--- Dataset extract ---

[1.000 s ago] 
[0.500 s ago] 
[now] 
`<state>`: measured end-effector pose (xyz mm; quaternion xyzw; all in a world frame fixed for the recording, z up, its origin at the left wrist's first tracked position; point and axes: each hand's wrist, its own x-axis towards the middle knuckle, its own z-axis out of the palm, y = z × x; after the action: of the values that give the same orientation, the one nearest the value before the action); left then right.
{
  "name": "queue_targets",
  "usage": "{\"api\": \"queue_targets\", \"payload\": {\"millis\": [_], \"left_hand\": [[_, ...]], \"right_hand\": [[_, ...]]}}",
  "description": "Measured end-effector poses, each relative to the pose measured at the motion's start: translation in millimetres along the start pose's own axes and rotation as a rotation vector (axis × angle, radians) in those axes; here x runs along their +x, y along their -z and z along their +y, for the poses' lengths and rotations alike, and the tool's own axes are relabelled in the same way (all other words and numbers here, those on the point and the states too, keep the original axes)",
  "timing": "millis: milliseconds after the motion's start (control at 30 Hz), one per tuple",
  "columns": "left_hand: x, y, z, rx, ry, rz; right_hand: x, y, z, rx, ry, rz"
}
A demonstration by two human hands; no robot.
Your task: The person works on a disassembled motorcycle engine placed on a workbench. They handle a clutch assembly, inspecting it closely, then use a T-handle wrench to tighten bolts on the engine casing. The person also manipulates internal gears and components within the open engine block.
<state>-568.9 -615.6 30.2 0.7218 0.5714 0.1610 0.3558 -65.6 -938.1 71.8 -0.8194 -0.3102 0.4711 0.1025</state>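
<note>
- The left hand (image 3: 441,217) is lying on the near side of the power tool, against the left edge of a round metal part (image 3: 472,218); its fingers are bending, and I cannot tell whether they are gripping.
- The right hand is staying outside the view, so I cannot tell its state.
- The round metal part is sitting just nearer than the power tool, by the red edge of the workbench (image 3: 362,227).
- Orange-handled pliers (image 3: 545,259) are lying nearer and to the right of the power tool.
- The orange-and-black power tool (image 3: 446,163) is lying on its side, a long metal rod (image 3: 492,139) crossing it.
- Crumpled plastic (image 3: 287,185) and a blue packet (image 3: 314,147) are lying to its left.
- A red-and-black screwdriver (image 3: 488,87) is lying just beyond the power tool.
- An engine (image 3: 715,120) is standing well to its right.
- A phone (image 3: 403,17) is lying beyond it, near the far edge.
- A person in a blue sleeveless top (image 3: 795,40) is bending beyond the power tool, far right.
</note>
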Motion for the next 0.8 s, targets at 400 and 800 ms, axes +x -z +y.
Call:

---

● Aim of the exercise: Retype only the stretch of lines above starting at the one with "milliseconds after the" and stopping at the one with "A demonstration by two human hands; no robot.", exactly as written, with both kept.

● Exercise solution:
  "timing": "millis: milliseconds after the motion's start (control at 30 Hz), one per tuple",
  "columns": "left_hand: x, y, z, rx, ry, rz; right_hand: x, y, z, rx, ry, rz"
}
A demonstration by two human hands; no robot.

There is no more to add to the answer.